Mörk, Ragnar Jónasson.

Mörk     J’ai adoré Snjór, et la suite des aventures islandaises d’Ari Thór m’attendait sagement dans ma bibliothèque, alors, je n’ai pas résisté bien longtemps à la tentation.

    La quiétude de Siglufjördur est troublé par une nuit d’hiver. Un inspecteur de police est assassiné alors qu’il enquête au abords d’une maison en ruines. Son collègue Ari Thór mène l’enquête dans une communauté pourtant réputée sans histoire. Une fois de plus, il faudra reconstituer toutes les pièces du puzzle et lever le voile sur certains secrets.

     Cette fois encore, je suis pleinement convaincue par l’atmosphère feutrée de ce petit village islandais. Le froid étreint la ville, étouffe les bruits, les cris, recouvre d’un manteau blanc les secrets honteux et laisse nos enquêteurs face à une étendue immaculée qu’il va falloir retourner, fouiller, pour mettre à jour la vérité. Cette atmosphère est reconnaissable entre mille et apporte comme un cocon douillet à l’enquête, un cadre dans lequel j’ai adoré me glisser.  Alors, une fois de plus, les amateurs de polar trépidants, menés à vive allure, seront sans doute déçus. Les choses se font lentement, doucement, pas à pas, comme craignant une avalanche, mais pour autant, le lecteur ne s’ennuie pas, et c’est là le tour de force de cette narration!

       Deux fils narratifs coexistent. Le présent d’Ari Thór et de Tómas, et d’étranges chapitres écrits en italique, qui se déroulent dans un hôpital psychiatrique.  Durant un très long laps de temps, ces deux fils restent radicalement séparés, et cela a attisé ma curiosité. Peu à peu, nous comprenons le problème de la personne en question, mais l’opacité avec l’affaire qui occupe nos enquêteurs perdure. J’ai adoré cela : je n’ai pas vu venir les révélations sur la personne concernée, et l’explication de son comportement est tout à fait crédible.
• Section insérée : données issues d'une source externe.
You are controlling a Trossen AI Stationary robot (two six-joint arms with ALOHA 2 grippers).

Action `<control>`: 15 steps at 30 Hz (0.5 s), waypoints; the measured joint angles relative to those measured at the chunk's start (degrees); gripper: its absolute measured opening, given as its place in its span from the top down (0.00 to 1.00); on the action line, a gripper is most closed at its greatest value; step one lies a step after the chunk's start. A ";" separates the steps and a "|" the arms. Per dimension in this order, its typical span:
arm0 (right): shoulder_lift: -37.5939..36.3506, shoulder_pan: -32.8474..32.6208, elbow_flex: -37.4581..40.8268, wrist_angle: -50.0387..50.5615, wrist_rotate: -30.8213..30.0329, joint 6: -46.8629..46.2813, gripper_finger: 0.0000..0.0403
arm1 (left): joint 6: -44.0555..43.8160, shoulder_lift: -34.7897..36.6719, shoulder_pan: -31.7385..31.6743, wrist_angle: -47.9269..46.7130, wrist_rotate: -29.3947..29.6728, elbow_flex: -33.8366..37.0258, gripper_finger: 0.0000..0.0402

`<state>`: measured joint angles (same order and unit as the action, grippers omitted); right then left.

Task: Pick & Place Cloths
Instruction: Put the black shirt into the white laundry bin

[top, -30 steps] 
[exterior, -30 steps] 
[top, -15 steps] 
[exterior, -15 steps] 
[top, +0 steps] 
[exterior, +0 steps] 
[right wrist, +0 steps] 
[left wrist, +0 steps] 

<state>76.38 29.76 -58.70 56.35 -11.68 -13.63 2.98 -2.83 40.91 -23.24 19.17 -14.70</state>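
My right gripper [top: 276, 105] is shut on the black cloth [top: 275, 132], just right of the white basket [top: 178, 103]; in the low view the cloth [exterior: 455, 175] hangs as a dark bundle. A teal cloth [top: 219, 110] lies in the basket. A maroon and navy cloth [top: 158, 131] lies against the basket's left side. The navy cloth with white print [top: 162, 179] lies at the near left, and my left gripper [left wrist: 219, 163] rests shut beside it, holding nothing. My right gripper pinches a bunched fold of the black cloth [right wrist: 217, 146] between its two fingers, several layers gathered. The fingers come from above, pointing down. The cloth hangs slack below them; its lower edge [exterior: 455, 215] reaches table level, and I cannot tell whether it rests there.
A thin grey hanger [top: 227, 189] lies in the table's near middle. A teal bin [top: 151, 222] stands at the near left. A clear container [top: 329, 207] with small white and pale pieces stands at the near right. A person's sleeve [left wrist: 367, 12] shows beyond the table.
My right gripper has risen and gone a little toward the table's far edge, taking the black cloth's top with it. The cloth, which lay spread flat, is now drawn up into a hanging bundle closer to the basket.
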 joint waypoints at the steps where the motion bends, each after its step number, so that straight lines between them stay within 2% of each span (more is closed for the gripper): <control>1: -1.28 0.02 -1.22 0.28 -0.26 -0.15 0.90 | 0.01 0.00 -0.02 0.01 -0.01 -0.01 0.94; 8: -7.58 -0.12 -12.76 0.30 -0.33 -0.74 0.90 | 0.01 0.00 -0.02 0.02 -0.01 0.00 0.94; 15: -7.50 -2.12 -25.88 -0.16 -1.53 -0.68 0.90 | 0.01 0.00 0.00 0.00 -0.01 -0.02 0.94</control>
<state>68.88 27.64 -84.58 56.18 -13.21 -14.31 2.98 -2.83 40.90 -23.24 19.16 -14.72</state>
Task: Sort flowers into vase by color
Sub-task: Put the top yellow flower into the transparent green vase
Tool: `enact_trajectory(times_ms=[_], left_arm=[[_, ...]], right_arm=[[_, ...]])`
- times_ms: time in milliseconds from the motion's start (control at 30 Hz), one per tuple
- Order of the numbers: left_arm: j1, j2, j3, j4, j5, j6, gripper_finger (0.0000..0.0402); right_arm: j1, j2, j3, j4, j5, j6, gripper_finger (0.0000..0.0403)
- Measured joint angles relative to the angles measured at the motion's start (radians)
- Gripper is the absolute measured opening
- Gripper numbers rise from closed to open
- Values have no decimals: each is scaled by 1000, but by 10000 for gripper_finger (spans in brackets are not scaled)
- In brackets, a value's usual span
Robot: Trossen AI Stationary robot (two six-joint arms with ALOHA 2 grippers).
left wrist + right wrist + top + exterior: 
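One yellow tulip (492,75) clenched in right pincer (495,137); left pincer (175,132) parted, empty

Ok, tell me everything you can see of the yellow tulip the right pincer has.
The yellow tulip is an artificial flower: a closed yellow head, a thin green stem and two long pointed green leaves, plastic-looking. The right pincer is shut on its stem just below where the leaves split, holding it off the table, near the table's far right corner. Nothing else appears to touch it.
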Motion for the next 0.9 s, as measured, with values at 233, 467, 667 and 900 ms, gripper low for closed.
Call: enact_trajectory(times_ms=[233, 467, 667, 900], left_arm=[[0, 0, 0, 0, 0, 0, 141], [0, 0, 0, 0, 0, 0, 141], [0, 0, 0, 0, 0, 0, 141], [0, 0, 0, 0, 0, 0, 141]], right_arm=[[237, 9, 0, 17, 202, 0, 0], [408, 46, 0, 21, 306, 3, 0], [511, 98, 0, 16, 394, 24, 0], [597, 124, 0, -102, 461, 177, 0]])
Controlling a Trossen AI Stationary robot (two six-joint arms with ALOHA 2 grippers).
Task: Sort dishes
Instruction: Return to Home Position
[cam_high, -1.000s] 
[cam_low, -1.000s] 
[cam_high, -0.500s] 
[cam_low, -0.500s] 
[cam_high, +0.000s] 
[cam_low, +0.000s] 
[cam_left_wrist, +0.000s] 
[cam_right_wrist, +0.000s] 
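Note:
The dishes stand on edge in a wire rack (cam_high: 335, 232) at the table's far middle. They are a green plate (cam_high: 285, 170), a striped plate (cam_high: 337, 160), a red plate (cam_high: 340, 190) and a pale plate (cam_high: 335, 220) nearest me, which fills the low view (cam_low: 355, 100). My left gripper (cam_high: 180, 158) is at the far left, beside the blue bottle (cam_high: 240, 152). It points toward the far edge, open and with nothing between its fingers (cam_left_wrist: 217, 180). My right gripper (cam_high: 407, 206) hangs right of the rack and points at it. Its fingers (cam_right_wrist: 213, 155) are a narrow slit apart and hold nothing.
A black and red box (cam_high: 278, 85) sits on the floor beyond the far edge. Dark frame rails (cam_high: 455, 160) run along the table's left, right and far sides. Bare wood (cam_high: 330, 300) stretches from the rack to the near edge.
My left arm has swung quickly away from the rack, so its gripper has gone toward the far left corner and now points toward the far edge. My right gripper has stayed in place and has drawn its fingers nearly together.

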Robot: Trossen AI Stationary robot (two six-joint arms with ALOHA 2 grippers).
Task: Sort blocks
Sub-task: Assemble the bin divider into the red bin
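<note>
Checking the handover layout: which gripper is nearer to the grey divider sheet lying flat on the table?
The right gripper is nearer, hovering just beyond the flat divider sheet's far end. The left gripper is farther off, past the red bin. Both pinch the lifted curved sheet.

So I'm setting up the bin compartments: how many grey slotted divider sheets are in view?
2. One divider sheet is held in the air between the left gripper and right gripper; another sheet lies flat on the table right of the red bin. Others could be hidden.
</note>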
Les révélations jouent pleinement leur rôle dans la résolution de l’enquête et apportent un vrai plus au récit. J’ai également apprécié la ligne narrative principale : j’ai aimé retrouver Ari Thor car c’est un personnage infiniment humain. Il fait des erreurs, fait l’autruche quand il se sent perdu, sa vie amoureuse est une fois de plus… compliquée! D’ailleurs, sa compagne m’a profondément agacée dans ce roman. Si vous me suivez depuis un moment, vous savez que cette complexité des personnages est quelque chose sur laquelle je m’arrête. J’aime retrouver la densité de la vraie vie, j’aime que les êtres évoqués ne soient pas juste des marionnettes menées par le bout de la plume d’un auteur. J’aime beaucoup la figure de l’assassin qui apparaît ici. Elle est terrible et saisissante, et malheureusement, sans doute plus banale qu’on ne le croit – au sens où de telles choses arrivent plus souvent qu’on ne le croit. Parfois, comme ici, nous n’avons pas besoin de grand renfort d’hémoglobine et de scènes cruelles pour savourer un polar bien ficelé, à la chute percutante.

       La narration est vraiment intéressante car on ne tombe pas dans un schéma manichéen avec un méchant, qui n’est que méchant ou un justicier qui est parfait. Chaque personnage – que ce soit le maire, Kristín, Gunnar, Elín, Jódis et tous les autres- a une part d’ombre, des secrets inavouables, chacun est pétri de petites bassesses, de loyauté trahie, de courage parfois aussi. Cela crée une galerie de personnages savoureuse et vivante. Sous le prétexte d’une enquête, nous découvrons un peu plus les gens de Siglufjördur et, ça aussi, ça fait plaisir. Cela permet d’entrer pleinement dans l’univers, de poser nos valises de lecteur et de nous installer dans une temporalité, dans une durée. Nous faisons corps avec l’univers et, peu à peu, les habitants du village deviennent un peu nos compagnons de route, à nous aussi. Mention spéciale pour Jódis, cette vieille femme m’a émue! Elle apparaît assez brièvement mais le tragique de sa vie n’en est que plus poignant, et c’est un sacré bout de femme! Pour autant, son histoire ne bascule pas dans la mièvrerie ou le pathos, c’est un fil supplémentaire, qui étoffe l’histoire du village, qui donne corps à la communauté et qui nous cheville un peu plus aux côté d’Ari Thór.

        Ainsi, ce deuxième volet m’a ravie. Je l’ai dévoré, et si je résiste à l’appel du tome 3, ce n’est qu’une question de jours avant que je ne craque! Je suis définitivement conquise par la plume de Ragnar Jónasson et par l’atmosphère de Siglufjördur.